Regarding time, which is the focus of this paper, field-based coordination typically abstracts from it in two ways: (i) when a specific notion of local time is needed, this is accessed through a sensor as for any other environmental variable; and (ii) a specification is actually interpreted as a small computation chunk to be carried on in computation rounds. In each round a device: (i) sleeps for some time; (ii) gathers information about state of computation in previous round, messages received by neighbors while sleeping, and contextual information (i.e. sensor readings); and (iii) uses such data to evaluate the coordination specification, storing the state information in memory, producing a value output, and sending relevant information to neighbors. So far, field-based coordination approaches considered computational rounds as being regulated by an externally imposed, fixed distributed clock: typically, a fair and unsynchronized distributed scheduler. This assumption however, has a number of consequences and limitations, both philosophical and pragmatic, which this paper aims to address.

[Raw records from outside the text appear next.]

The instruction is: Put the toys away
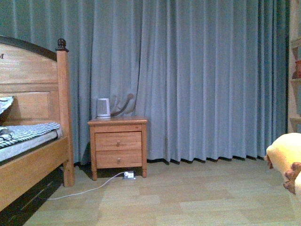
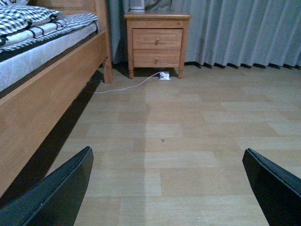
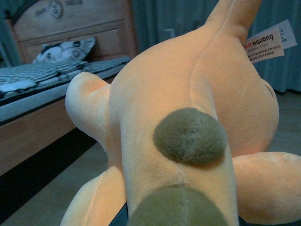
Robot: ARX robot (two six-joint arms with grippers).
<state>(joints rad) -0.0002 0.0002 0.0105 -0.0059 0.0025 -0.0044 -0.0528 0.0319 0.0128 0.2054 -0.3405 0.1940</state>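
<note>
Blue-grey curtain (image 1: 202, 80) fills the back wall, pale wood-look floor (image 1: 188, 197) runs in front of it, and the front view takes in the whole room. A wooden bed (image 1: 28, 160) stands on the left, and a two-drawer bedside table (image 1: 118, 141) sits just beside its post. On that table a white kettle (image 1: 103, 108) stands near the back left corner. A white cable (image 1: 84, 191) trails out from under the front edge, away from a small plug block (image 1: 128, 175) by the front right leg. Well beyond the table's right edge, only a sliver of the plush toy (image 1: 284, 155) pokes into frame, pale yellow with brown bits and floor showing below it. Over to the right wrist camera, and that toy fills nearly everything! Its orange-yellow body runs lengthwise away from the lens toward the curtain, with a brown spot (image 3: 189, 136) on the ridge and a printed tag (image 3: 265, 44) at the far end. One stubby limb points to the bed side, but I can't call which end is the head. A black-and-white pillow (image 3: 66, 49) against the headboard shows here too. The right gripper is hidden by the plush, so whether it is clamped I cannot tell. From the left wrist camera, the left gripper (image 2: 167, 153) is spread wide over bare floor with nothing between its fingers (image 2: 56, 193). It faces the table's drawer front.
</note>
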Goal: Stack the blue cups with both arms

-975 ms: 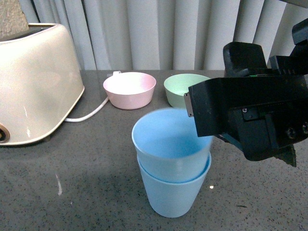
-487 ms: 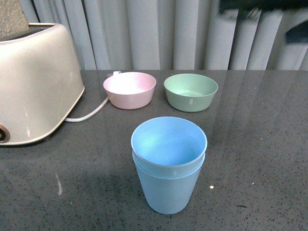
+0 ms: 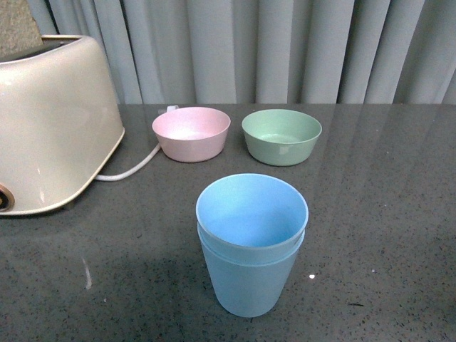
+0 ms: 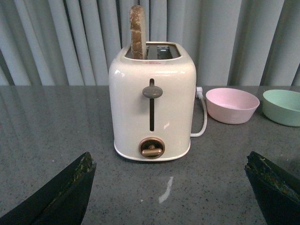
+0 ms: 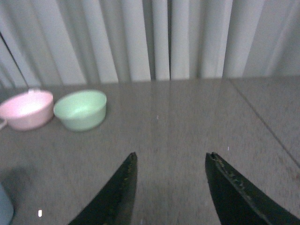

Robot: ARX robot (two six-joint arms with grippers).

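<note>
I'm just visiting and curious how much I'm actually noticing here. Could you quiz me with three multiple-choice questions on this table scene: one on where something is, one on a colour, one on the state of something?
1. Where is the toaster in the front view?
A. Left of the pink bowl
B. Right of the green bowl
C. Behind the curtain

2. What colour are the cups?
A. Pink
B. Light blue
C. Green

3. How do the two cups stand?
A. Side by side
B. Tipped over
C. One nested inside the other

Answers: A, it fills the table's left edge; B, both rims are light blue; C, two rims show, one just above the other.
</note>
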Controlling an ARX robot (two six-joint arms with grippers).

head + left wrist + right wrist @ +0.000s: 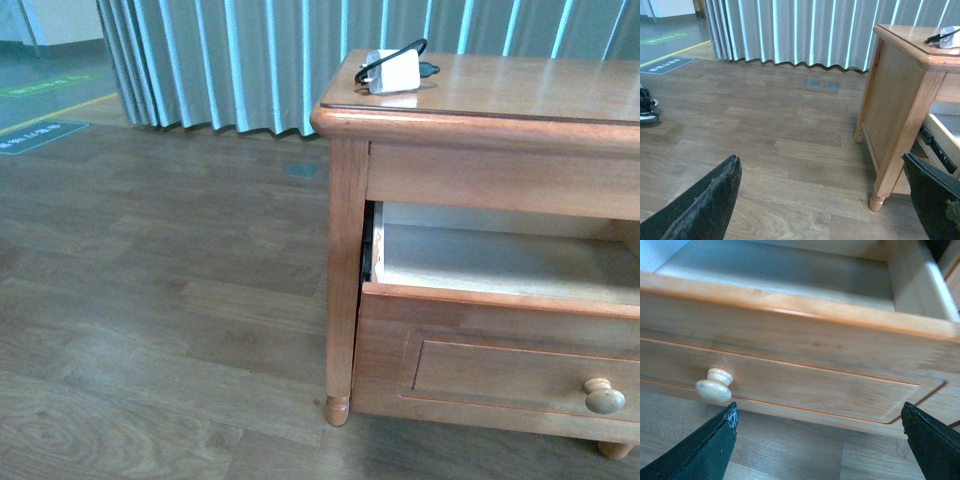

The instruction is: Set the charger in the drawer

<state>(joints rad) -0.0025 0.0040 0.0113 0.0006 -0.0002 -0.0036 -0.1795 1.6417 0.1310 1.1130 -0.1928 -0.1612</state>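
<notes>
The cabinet point(520, 90) was honey-coloured wood with a glossy, smooth top. The drawer point(490, 345) front matched, its inside paler and matt. The charger point(393, 72) looked smooth white plastic, the floor point(150, 300) matt wood-grain.

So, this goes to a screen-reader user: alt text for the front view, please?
A wooden cabinet stands with its drawer pulled open, the visible inside bare. A white charger with looped black cable lies on the cabinet's top near its front corner. Wood floor and pale curtain behind; no arms in view.
</notes>
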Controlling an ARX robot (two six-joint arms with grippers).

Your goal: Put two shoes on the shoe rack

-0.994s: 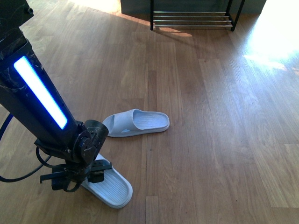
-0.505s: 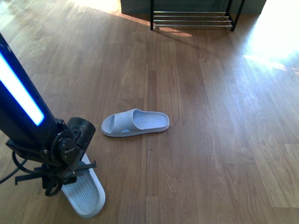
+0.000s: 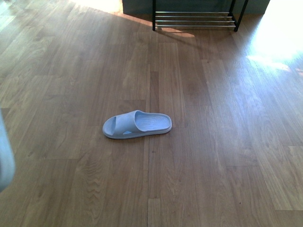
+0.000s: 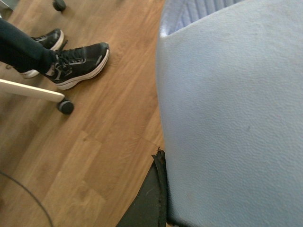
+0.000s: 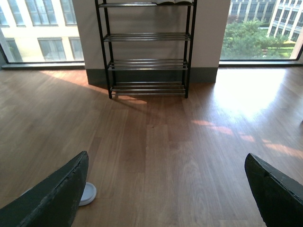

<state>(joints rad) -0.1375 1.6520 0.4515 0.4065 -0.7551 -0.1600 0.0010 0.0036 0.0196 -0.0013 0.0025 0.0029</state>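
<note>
One sandal [image 4: 227,118] is gripped by the left pincer [image 4: 156,194]; the right pincer [image 5: 165,189] is spread empty; no shoe is set on the rack [image 5: 147,47] yet.

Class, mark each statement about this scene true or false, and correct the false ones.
1. A pale blue sandal lies on the wooden floor in front of the robot. True.
2. A shoe sits on the lowest tier of the shoe rack. False: that tier's rods are bare.
3. The right gripper is shut. False: its fingers stand wide apart, holding nothing.
4. A second sandal fills much of the left wrist view. True.
5. Black sneakers on a person's feet show there too. True.
</note>
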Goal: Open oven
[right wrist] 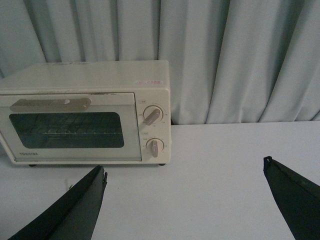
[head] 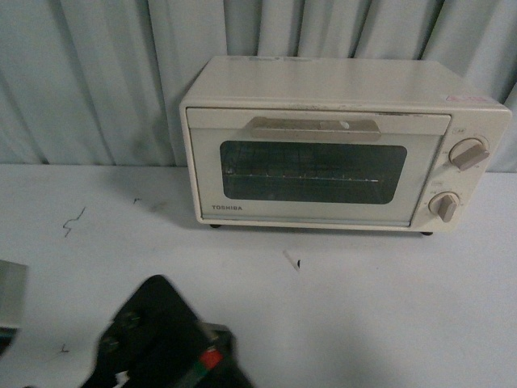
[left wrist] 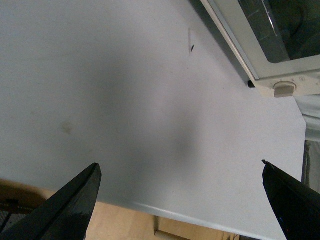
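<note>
The cream-white oven [head: 339, 141] stands at the back of the white table, its glass door shut and the beige bar handle [head: 313, 126] across the top of the door. Two round knobs [head: 468, 153] sit on its right side. A wire rack shows through the window. My left gripper [left wrist: 180, 167] is open over the near table edge, well short of the oven [left wrist: 265, 45]. In the front view only a black part of the left arm [head: 161, 339] shows at the bottom. My right gripper [right wrist: 185, 170] is open, low over the table, right of the oven [right wrist: 85, 112].
Grey curtains [head: 97, 73] hang behind the table. A small scrap with a black mark [head: 292, 260] lies in front of the oven. Pen marks [head: 73, 222] dot the table's left side. A pale box edge [head: 10, 295] shows at the far left.
</note>
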### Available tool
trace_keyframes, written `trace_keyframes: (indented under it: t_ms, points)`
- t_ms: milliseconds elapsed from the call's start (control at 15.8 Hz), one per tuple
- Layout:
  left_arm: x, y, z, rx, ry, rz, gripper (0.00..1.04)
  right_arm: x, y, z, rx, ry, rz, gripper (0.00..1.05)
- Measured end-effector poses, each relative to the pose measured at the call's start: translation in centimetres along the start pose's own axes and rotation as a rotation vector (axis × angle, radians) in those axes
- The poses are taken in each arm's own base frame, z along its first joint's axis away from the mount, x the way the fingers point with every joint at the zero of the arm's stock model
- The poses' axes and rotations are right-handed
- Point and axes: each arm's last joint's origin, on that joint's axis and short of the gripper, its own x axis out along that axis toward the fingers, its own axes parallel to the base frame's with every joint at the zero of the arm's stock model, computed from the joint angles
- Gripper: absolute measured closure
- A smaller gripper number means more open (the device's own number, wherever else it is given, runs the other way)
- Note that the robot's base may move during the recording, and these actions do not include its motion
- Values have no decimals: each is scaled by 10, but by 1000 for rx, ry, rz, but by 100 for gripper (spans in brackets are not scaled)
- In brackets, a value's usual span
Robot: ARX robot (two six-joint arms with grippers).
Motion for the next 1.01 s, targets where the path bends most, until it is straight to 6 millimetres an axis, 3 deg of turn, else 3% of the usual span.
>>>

Under a philosophical point of view, it follows a pre-relativity view of time that meets general human perception, i.e., where time is absolute and independent of the actual dynamics of events. This hardly fits with more modern views connecting time with a deeper concept of causality [22], as being only meaningful relative to the existence of events as in relational interpretations of space-time [30], or even being a mere derived concept introduced by our cognition [29]—as in Loop Quantum Gravity [31]. Under a practical point of view, consequences on field-based coordination are mixed. The key practical advantage is simplicity. First, the designer must abstract from time, leaving the scheduling issue to the underlying platform. Second, the platform itself can simply impose local schedulers statically, using fixed frequencies that at most depend on the device computational power or energetic requirements. Third, the execution in proactive rounds allows a device to discard messages received few rounds before the current one, thus considering non-proactive senders to have abandoned the neighborhood, and simply modeling the state of communication by maintaining the most recent message received from each neighbor.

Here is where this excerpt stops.